> [Exercise goal]: Would you retype every line below without changing anything?

::: Data shown :::

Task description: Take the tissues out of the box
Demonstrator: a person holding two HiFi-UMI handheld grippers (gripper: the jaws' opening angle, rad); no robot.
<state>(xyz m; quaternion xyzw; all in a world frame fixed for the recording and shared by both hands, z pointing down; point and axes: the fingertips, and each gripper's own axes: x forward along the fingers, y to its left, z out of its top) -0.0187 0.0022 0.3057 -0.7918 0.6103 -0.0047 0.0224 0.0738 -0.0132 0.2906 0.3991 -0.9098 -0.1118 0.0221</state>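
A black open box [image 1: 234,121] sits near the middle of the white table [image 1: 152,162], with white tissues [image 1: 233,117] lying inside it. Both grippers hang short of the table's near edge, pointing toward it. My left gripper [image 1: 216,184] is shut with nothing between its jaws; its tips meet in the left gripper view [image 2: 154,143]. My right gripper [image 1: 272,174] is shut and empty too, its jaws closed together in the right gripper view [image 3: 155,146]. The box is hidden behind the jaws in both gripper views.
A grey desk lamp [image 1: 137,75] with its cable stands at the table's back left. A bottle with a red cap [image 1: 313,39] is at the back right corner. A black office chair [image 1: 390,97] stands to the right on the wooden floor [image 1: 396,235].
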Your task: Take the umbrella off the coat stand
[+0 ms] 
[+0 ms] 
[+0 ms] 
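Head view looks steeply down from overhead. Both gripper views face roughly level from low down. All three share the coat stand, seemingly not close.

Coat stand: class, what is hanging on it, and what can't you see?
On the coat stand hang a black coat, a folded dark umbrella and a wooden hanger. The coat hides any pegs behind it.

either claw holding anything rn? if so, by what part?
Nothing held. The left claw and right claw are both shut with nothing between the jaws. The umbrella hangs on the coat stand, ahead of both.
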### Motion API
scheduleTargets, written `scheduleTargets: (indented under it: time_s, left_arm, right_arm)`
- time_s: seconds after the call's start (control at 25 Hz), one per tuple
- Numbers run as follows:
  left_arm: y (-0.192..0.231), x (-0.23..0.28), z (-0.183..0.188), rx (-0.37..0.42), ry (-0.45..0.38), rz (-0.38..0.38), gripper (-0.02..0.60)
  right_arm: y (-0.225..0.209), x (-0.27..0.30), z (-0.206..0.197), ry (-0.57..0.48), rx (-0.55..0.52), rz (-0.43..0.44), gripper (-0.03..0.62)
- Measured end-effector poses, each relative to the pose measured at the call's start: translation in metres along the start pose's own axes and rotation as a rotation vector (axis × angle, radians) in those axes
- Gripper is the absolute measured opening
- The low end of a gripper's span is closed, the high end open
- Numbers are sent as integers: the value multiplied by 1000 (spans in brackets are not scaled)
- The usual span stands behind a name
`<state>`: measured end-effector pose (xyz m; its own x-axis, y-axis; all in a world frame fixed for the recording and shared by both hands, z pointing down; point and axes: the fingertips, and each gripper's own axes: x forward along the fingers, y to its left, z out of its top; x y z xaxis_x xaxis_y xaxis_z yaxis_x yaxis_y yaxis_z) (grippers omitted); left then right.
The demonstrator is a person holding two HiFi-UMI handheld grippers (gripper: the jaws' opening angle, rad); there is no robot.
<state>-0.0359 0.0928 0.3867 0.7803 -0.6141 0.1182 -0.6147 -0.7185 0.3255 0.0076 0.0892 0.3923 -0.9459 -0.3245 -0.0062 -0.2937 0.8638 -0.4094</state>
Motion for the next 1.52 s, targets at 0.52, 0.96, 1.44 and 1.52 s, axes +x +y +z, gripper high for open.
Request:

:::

> [Answer box]:
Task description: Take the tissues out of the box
Demonstrator: a person holding two HiFi-UMI handheld grippers (gripper: the jaws' opening angle, rad); no robot.
<state>(xyz m; quaternion xyzw; all in a world frame fixed for the recording and shared by both hands, z pointing down; point and axes: the fingertips, and each gripper's own axes: x forward along the fingers, y to its left, z out of its top) -0.0187 0.0022 0.3057 -0.7918 0.6103 -0.0047 0.0224 0.0738 -0.0132 0.2906 0.3991 -0.9098 -0.1118 0.0221</state>
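A black open box [image 1: 234,121] sits near the middle of the white table [image 1: 152,162], with white tissues [image 1: 233,117] lying inside it. Both grippers hang short of the table's near edge, pointing toward it. My left gripper [image 1: 216,184] is shut with nothing between its jaws; its tips meet in the left gripper view [image 2: 154,143]. My right gripper [image 1: 272,174] is shut and empty too, its jaws closed together in the right gripper view [image 3: 155,146]. The box is hidden behind the jaws in both gripper views.
A grey desk lamp [image 1: 137,75] with its cable stands at the table's back left. A bottle with a red cap [image 1: 313,39] is at the back right corner. A black office chair [image 1: 390,97] stands to the right on the wooden floor [image 1: 396,235].
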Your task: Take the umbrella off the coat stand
[+0 ms] 
[+0 ms] 
[+0 ms] 
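Head view looks steeply down from overhead. Both gripper views face roughly level from low down. All three share the coat stand, seemingly not close.

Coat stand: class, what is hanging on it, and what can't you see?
On the coat stand hang a black coat, a folded dark umbrella and a wooden hanger. The coat hides any pegs behind it.

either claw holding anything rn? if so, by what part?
Nothing held. The left claw and right claw are both shut with nothing between the jaws. The umbrella hangs on the coat stand, ahead of both.
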### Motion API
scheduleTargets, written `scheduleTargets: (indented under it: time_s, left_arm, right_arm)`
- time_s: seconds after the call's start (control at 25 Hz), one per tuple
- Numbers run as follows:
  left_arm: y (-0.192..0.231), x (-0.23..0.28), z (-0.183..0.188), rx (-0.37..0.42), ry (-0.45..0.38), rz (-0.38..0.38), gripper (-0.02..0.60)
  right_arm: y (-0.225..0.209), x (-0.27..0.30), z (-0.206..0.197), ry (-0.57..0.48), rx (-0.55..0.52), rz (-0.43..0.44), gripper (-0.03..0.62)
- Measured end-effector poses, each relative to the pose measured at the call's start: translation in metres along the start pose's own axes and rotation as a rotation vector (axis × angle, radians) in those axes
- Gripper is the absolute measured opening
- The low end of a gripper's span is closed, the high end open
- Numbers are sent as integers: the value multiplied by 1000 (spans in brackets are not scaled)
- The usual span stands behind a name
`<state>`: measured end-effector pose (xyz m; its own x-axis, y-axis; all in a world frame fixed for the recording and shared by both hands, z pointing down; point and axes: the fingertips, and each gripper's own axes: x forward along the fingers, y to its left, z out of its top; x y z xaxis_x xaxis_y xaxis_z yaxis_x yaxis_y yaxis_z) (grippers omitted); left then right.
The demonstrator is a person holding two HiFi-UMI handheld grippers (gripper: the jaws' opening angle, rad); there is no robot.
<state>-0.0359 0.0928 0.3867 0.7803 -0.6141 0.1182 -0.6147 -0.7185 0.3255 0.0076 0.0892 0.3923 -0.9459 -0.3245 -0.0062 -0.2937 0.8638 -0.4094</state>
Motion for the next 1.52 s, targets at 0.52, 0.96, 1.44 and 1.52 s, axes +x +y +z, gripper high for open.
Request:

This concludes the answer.